Within the records, tally the lines that contain "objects" and reply with that number only.

[RECORDS FOR THIS TASK — start]

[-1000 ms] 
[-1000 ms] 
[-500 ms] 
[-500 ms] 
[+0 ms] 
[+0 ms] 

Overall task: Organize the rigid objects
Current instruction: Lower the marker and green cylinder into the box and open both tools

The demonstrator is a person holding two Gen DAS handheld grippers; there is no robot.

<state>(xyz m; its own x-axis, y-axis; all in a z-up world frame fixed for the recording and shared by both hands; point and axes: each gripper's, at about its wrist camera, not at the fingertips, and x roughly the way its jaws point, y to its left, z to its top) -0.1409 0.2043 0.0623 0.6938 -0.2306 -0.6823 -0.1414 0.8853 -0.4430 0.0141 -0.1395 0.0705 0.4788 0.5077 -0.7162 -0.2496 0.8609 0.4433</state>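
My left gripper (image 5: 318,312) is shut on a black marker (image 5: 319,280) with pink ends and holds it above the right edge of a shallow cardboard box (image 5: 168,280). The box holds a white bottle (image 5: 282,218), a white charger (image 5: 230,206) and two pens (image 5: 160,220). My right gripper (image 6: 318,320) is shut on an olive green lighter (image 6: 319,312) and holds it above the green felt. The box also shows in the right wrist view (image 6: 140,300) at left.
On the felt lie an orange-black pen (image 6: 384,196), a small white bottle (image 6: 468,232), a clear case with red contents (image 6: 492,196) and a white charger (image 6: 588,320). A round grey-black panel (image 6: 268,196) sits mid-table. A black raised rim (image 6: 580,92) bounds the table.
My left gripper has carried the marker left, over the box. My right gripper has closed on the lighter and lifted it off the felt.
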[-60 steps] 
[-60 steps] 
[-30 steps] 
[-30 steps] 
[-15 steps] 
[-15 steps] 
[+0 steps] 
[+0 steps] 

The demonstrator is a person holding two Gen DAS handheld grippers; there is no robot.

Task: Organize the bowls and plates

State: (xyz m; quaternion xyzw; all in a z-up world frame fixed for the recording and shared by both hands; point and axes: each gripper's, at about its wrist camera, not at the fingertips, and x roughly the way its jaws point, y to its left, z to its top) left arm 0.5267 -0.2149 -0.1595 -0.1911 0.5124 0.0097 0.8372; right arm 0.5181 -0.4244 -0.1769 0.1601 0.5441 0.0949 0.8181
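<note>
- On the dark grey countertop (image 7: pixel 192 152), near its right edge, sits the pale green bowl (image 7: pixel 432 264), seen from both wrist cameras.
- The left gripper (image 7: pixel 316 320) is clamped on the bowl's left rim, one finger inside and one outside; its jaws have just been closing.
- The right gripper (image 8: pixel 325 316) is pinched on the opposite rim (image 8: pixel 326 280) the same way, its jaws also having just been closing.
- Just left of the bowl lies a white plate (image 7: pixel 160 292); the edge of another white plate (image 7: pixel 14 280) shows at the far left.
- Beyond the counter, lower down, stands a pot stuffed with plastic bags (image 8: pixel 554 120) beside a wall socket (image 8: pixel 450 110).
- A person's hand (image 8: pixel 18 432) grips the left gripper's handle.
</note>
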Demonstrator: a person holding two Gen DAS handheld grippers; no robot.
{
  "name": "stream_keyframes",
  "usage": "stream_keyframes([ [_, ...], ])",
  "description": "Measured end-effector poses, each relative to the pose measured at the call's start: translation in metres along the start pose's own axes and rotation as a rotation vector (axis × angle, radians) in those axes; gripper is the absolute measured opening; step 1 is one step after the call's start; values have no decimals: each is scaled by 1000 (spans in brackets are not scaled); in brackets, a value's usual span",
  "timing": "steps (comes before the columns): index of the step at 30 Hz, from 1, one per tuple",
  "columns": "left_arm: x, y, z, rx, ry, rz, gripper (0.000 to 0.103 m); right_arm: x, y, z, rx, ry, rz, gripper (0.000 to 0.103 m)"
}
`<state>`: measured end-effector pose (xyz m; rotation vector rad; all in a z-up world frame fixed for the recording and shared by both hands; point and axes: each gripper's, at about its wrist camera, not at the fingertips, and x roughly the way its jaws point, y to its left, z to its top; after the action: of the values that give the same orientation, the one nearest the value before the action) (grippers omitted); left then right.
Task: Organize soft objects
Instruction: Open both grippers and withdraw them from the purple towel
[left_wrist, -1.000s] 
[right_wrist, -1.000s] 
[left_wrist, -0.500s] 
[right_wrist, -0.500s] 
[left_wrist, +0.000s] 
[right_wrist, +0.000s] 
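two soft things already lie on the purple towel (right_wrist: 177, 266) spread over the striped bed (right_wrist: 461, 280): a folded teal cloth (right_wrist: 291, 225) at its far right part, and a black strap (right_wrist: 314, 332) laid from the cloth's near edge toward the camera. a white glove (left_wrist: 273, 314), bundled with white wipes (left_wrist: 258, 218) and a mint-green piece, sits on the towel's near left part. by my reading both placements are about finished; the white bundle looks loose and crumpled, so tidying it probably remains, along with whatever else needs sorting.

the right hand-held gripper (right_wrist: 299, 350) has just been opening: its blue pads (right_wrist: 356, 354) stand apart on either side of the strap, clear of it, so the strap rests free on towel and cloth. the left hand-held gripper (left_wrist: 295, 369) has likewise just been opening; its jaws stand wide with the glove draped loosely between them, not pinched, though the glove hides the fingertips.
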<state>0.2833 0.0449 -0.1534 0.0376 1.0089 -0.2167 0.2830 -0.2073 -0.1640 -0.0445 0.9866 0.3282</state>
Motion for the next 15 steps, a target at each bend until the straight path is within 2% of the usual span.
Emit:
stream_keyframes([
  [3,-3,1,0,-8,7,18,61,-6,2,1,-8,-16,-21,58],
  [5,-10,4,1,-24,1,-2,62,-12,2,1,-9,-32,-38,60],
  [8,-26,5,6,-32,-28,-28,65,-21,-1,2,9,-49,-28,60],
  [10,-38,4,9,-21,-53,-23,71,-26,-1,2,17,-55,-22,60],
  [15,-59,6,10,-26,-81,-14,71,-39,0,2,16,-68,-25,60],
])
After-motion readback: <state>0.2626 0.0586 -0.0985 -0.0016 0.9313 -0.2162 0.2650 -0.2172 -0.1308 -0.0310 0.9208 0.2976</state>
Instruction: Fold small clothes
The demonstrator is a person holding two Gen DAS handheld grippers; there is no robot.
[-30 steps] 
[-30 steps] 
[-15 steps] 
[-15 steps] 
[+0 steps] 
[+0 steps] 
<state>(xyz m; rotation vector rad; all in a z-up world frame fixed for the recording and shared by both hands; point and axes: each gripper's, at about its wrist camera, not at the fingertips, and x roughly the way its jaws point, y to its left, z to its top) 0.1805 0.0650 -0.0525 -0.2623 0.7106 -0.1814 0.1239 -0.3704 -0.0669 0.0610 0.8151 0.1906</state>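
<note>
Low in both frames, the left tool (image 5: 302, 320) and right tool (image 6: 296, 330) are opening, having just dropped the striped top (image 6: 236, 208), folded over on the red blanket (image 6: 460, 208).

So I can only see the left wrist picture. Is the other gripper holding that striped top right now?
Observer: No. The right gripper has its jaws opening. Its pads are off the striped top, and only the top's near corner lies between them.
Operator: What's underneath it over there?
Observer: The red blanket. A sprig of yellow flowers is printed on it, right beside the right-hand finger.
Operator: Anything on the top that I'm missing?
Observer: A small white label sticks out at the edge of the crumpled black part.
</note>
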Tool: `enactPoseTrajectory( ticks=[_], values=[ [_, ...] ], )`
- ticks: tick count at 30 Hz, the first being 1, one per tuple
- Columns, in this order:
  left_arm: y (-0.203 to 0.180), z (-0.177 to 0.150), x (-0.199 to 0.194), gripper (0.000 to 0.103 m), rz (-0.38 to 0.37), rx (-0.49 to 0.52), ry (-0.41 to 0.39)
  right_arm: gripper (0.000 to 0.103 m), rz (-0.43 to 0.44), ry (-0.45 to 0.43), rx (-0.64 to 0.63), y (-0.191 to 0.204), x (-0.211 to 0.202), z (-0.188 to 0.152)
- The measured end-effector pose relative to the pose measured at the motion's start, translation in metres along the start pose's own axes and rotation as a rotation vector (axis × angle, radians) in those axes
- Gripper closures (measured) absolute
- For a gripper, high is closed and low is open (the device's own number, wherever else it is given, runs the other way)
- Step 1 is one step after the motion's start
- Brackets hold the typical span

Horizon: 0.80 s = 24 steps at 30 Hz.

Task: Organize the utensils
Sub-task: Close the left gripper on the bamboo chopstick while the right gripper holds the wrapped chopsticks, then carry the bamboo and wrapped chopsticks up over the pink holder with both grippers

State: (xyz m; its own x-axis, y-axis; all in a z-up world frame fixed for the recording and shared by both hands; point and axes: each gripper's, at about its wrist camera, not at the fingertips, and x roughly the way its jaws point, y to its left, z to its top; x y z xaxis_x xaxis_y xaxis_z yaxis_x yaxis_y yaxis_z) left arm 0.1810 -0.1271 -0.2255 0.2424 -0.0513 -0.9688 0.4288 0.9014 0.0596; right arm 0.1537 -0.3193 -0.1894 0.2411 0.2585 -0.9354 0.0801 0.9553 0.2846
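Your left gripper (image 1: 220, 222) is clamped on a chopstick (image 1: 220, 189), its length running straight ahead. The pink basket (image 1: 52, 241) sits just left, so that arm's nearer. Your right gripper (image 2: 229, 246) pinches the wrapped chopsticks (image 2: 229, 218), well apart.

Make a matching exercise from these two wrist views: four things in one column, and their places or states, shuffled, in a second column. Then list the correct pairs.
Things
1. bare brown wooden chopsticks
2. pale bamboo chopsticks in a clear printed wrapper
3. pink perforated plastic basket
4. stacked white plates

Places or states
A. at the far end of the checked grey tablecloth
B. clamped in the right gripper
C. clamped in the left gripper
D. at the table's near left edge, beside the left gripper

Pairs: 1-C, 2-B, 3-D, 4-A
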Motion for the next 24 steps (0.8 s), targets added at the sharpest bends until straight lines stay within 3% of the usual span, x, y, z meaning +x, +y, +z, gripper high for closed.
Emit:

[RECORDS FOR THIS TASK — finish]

**RESPONSE TO THIS TASK:** 2